--- Assignment ---
From the line with "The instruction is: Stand" down to the final line of the material, please transcribe everything exactly, but leave the pictures out.

--- Collected material ---
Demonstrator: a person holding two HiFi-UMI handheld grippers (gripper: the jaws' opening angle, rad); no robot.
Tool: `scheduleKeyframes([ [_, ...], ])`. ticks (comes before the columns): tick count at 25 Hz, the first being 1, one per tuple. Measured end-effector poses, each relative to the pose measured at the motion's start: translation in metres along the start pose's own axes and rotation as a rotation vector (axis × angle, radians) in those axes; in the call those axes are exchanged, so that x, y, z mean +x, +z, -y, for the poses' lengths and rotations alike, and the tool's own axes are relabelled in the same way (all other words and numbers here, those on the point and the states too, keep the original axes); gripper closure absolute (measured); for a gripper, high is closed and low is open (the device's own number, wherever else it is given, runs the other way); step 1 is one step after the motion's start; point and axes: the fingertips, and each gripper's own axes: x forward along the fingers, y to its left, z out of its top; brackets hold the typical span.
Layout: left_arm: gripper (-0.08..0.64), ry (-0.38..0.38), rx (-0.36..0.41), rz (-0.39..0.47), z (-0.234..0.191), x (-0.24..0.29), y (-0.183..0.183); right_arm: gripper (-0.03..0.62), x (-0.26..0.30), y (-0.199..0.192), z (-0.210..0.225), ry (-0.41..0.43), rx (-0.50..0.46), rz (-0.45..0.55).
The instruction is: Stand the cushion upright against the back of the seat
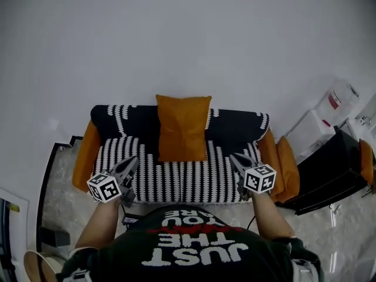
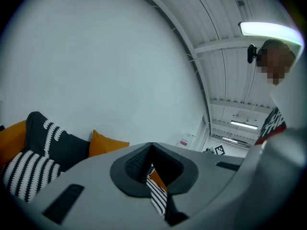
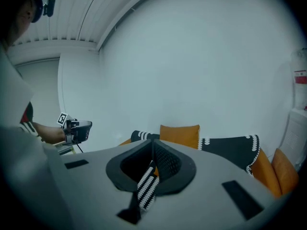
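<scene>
We seem to be in a big plain room set up like a little living room, maybe a test room. A sofa [image 1: 176, 178] with a black and white striped cover and an orange cushion [image 1: 183, 128] stands against a bare white wall [image 1: 188, 40]. The floor [image 1: 59, 210] looks like pale stone. The ceiling [image 2: 225, 66] has white beams and long strip lights [image 2: 271, 30].

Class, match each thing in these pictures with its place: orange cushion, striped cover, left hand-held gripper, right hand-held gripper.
Things:
1. orange cushion
2. striped cover
3. left hand-held gripper
4. right hand-held gripper

Places:
A. over the seat's front right corner
B. spread over the seat and back of the sofa
C. upright against the middle of the backrest
D. over the seat's front left corner

Pairs: 1-C, 2-B, 3-D, 4-A.
</scene>
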Motion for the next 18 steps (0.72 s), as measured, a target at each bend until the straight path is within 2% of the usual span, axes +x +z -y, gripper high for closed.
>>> scheduleKeyframes([
  [4, 0.558, 0.025, -0.026, -0.044, 0.017, 0.005, -0.027, 0.565, -0.016, -0.031, 0.002, 0.042, 0.056, -0.002],
  [8, 0.558, -0.002, 0.015, -0.078, 0.020, 0.005, -0.027, 0.568, -0.012, -0.052, -0.003, 0.002, 0.097, 0.020],
  [11, 0.558, -0.003, 0.016, -0.073, 0.013, -0.004, -0.021, 0.568, -0.004, -0.070, -0.017, -0.003, 0.099, -0.011],
  [18, 0.558, 0.000, 0.005, -0.038, -0.006, -0.013, -0.012, 0.568, 0.021, -0.040, -0.031, 0.022, 0.002, -0.007],
])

--- Answer ---
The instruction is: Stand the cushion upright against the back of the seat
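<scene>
We seem to be in a big plain room set up like a little living room, maybe a test room. A sofa [image 1: 176, 178] with a black and white striped cover and an orange cushion [image 1: 183, 128] stands against a bare white wall [image 1: 188, 40]. The floor [image 1: 59, 210] looks like pale stone. The ceiling [image 2: 225, 66] has white beams and long strip lights [image 2: 271, 30].

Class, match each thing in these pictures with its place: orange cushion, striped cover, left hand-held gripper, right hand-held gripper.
Things:
1. orange cushion
2. striped cover
3. left hand-held gripper
4. right hand-held gripper

Places:
A. over the seat's front right corner
B. spread over the seat and back of the sofa
C. upright against the middle of the backrest
D. over the seat's front left corner

Pairs: 1-C, 2-B, 3-D, 4-A.
</scene>
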Motion for the next 18 steps (0.72 s), as measured, a target at each bend until the straight path is within 2% of the usual span, axes +x +z -y, gripper high for closed.
>>> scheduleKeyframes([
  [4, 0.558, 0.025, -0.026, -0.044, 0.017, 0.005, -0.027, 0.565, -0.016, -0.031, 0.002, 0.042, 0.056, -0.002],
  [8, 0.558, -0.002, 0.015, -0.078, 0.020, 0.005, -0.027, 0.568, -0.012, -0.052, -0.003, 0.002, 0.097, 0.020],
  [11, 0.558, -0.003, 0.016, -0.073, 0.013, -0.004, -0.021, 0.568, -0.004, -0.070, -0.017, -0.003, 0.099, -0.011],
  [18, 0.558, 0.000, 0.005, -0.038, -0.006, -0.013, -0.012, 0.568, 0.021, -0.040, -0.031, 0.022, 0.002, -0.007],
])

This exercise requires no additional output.